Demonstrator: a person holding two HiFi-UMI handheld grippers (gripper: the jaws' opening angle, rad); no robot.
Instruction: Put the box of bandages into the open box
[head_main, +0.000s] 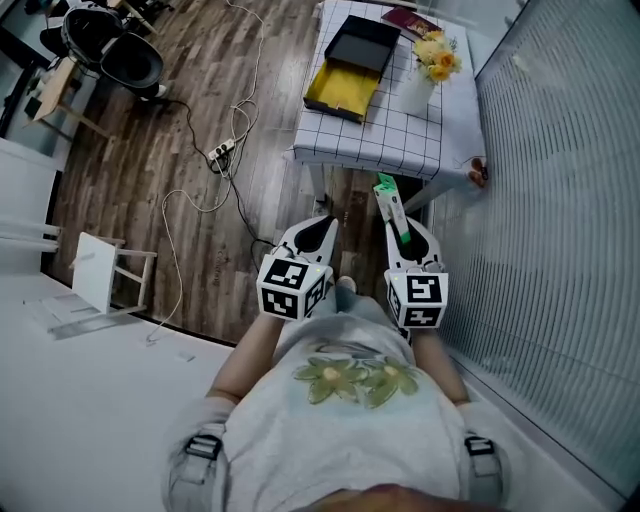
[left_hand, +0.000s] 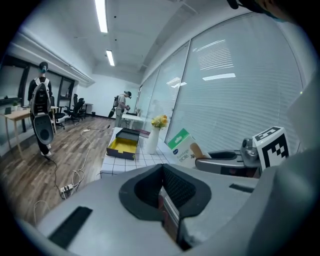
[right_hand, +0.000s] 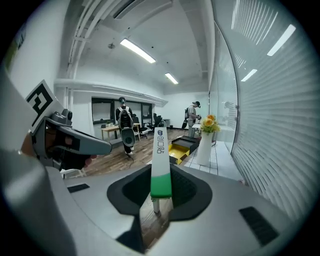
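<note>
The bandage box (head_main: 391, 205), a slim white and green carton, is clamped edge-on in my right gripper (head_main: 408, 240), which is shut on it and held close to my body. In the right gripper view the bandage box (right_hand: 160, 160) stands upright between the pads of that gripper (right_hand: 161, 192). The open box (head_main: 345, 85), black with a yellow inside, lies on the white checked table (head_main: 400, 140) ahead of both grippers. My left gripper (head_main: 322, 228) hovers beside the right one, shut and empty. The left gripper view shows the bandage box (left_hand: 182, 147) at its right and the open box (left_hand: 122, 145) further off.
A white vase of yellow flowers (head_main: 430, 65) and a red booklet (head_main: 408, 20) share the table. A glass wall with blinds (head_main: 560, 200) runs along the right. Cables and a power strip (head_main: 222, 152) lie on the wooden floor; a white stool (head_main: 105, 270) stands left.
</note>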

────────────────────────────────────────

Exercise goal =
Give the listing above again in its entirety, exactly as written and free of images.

Your solution =
Demonstrator: a person holding two HiFi-UMI handheld grippers (gripper: the jaws' opening angle, rad); no robot.
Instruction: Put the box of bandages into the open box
[head_main, +0.000s] 
[left_hand, +0.000s] 
[right_hand, +0.000s] 
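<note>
The bandage box (head_main: 391, 205), a slim white and green carton, is clamped edge-on in my right gripper (head_main: 408, 240), which is shut on it and held close to my body. In the right gripper view the bandage box (right_hand: 160, 160) stands upright between the pads of that gripper (right_hand: 161, 192). The open box (head_main: 345, 85), black with a yellow inside, lies on the white checked table (head_main: 400, 140) ahead of both grippers. My left gripper (head_main: 322, 228) hovers beside the right one, shut and empty. The left gripper view shows the bandage box (left_hand: 182, 147) at its right and the open box (left_hand: 122, 145) further off.
A white vase of yellow flowers (head_main: 430, 65) and a red booklet (head_main: 408, 20) share the table. A glass wall with blinds (head_main: 560, 200) runs along the right. Cables and a power strip (head_main: 222, 152) lie on the wooden floor; a white stool (head_main: 105, 270) stands left.
</note>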

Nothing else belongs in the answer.